震災直後の支援活動について説明するアロックさん

 東日本大震災直後、宮城県女川町へ支援活動に入ったインド政府の国家災害対応部隊(NDRF)の元隊長が、被災地での経験を「10の教訓」にまとめ、インド国内で発信している。同国は洪水や地震、干ばつなどが頻発する災害大国でもある。講演活動などを通し、東北の被災者から得た学びを国民の備えに生かす。
(石巻総局・関根梢)

 「あの女川が、こんなに素晴らしい町に生まれ変わったのか」
 NDRFの陣頭指揮を執ったアロック・アワスティさん(50)は、JR女川駅前の商業エリアの写真を手に感嘆した。震災当時、目の当たりにしたがれきの山からは想像もつかなかった光景だ。
 NDRFは2011年3月28日、初の国外派遣として来日。救助隊員や医療従事者ら46人が約1週間にわたり、行方不明者の捜索やがれきの撤去に奔走した。遺体を発見すると、インドの慣習に従って2分間の黙とうをささげた。
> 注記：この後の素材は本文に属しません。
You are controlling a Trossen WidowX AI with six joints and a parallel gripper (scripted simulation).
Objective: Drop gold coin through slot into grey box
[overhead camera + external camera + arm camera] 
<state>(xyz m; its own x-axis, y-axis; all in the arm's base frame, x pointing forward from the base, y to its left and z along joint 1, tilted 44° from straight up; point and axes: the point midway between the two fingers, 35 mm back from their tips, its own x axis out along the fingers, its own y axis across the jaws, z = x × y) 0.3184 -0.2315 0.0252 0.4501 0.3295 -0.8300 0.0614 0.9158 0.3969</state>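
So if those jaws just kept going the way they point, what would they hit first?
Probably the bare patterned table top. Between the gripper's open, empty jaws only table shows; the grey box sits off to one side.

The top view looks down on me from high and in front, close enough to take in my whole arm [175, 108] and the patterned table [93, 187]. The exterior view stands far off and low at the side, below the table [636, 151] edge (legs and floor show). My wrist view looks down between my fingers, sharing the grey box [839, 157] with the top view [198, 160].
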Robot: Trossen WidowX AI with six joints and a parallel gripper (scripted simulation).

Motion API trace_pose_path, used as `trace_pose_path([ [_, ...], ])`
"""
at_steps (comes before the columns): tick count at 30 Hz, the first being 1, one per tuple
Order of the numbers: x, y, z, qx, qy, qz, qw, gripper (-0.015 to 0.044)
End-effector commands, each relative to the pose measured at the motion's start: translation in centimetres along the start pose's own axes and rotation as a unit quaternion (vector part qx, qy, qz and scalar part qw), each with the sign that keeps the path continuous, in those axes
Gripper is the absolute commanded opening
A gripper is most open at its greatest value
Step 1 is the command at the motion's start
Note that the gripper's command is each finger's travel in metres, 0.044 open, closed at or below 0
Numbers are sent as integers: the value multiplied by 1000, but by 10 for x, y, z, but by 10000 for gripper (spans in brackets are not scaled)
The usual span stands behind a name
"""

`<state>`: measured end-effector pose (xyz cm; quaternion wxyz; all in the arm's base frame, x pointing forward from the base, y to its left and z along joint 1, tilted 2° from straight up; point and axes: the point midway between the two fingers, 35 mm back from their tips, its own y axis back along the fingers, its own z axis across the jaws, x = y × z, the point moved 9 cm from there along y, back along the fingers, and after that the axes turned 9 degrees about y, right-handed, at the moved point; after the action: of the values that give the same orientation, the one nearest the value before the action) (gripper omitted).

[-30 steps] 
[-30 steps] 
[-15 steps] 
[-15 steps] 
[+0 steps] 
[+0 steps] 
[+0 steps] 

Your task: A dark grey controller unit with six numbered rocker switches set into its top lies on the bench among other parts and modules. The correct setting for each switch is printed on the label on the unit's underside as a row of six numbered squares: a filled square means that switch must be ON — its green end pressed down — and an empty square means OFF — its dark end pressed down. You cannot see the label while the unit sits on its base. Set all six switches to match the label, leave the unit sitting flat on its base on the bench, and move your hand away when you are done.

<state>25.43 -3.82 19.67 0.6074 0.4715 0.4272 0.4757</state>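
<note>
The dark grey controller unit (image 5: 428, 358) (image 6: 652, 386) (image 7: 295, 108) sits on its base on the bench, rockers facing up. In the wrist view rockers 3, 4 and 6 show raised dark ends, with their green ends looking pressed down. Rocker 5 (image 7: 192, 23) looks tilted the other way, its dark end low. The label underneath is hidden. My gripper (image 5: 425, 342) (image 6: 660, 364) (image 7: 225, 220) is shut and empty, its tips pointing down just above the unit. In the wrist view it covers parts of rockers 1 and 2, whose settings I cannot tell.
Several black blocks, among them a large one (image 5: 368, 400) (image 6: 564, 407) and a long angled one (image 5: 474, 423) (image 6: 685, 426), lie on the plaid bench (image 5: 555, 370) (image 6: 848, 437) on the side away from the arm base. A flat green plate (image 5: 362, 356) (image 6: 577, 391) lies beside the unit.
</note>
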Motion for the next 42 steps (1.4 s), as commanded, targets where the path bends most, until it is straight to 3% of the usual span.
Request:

 アロックさんは「切迫した状況にあっても女川の人々は落ち着きを失わず、われわれを気遣ってくれた」と尊敬と感謝の思いを込めて振り返る。
 震災で女川町は人口約1万のうち、800人以上が犠牲になった。避難所に身を寄せた町民らは悲嘆に暮れながらも、救援物資を分け合った。徹底された秩序ある行動はアロックさんの胸に刻まれた。
 帰国後、アロックさんは自身の体験を元に教訓を10にまとめた。「全員に物資が行き渡るよう、必要なものだけを手にする」「水や食料の配給時は整列する」
 日本ならではの価値観やルールを簡潔にまとめ、国内での講演会などで紹介している。日本大使館の依頼を受けたこともあったという。
 「女川で多くを学ばせてもらった。私たちの小さな活動が、町の復興に少しでも貢献できたならうれしい」とアロックさん。インドと日本の国旗をかたどったバッジを制服の胸元に光らせ、東北の被災地を思い続ける。